As a personal preference, when I recompile software that gives me trouble, I delete its source tree (i.e. "rm -rf bash-2.05b"). Then I replace it by untar-ing the source from the packages again. It's not really necessary, but gives me a nice, warm, and fuzzy feeling.
Originally posted by Dark_Helmet My guess would be that your static version of bash was not configured properly or did not compile properly. Try recompiling the static version of bash and pay very close attention to the options and any prerequisites (i.e. the curses and ncurses libraries mentioned immediately before you compile bash).
IT didnt want to compile because it didnt find curses so I reconfigured and omitted --with-curses. It worked.
I dont believe that could cause problems.
Should I upgrade ncurses on My Slackware 8.1???
Quote:
As a personal preference, when I recompile software that gives me trouble, I delete its source tree (i.e. "rm -rf bash-2.05b"). Then I replace it by untar-ing the source from the packages again. It's not really necessary, but gives me a nice, warm, and fuzzy feeling.
1) I've never tried compiling bash without the ncurses library
2) I've never had problems compiling bash with the exception of having to specify the system type for the configure scipt
In other words, any information following this should be prefaced with "I'm no expert, but this might work..."
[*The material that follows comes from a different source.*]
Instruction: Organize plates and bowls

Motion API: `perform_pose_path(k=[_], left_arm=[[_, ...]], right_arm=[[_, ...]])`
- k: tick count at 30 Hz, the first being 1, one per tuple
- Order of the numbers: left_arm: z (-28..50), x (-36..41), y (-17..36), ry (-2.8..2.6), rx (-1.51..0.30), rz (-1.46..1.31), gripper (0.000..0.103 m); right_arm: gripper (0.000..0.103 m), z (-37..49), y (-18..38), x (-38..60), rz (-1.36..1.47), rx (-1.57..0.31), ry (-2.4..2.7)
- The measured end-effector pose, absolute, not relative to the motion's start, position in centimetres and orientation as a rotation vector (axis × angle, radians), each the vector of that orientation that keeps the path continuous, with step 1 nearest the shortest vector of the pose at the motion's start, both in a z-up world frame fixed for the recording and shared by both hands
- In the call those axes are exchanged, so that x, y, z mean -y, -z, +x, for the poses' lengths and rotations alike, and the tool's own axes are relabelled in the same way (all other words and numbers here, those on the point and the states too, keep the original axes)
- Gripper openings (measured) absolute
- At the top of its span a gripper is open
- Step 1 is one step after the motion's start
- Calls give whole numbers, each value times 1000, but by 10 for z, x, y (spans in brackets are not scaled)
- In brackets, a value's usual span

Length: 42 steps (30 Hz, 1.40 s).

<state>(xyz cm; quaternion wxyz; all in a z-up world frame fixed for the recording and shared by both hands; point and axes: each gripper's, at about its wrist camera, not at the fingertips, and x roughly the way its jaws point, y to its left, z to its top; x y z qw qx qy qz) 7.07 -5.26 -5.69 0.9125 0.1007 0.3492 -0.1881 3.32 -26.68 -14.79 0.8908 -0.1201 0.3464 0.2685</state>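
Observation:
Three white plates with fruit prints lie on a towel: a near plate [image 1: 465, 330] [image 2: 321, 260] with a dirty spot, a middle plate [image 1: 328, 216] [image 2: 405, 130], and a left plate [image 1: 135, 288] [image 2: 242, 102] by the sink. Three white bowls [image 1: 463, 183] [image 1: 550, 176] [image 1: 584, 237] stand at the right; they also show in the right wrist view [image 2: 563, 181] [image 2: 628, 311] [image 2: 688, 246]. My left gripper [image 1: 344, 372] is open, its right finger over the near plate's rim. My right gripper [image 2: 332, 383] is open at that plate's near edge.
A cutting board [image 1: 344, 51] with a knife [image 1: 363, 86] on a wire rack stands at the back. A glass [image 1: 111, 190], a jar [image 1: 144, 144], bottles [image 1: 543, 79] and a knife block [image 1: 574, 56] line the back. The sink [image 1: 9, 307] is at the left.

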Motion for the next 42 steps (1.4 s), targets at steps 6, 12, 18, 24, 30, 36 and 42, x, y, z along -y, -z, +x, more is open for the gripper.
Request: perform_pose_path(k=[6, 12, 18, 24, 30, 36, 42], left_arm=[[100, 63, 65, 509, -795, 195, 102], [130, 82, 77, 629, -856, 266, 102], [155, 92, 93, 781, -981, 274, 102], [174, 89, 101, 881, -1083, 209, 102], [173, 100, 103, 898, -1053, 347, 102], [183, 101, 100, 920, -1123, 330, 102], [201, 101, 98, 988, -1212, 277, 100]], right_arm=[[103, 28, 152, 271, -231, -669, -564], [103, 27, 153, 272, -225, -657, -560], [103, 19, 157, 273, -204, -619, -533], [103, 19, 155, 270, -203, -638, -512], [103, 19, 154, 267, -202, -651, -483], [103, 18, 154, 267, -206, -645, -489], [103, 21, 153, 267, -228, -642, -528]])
To be honest, I don't exactly know what the ncurses library is used for. Removing it may leave bash lacking some functionality that LFS requires later down the road. That being my paranoid stance, I'd try to upgrade ncurses. I don't know what version LFS wants or what slackware comes bundled with, but since revision 4.0 of the LFS book was released within a month or two, I think it's safe to assume they were using a relatively recent version of the library.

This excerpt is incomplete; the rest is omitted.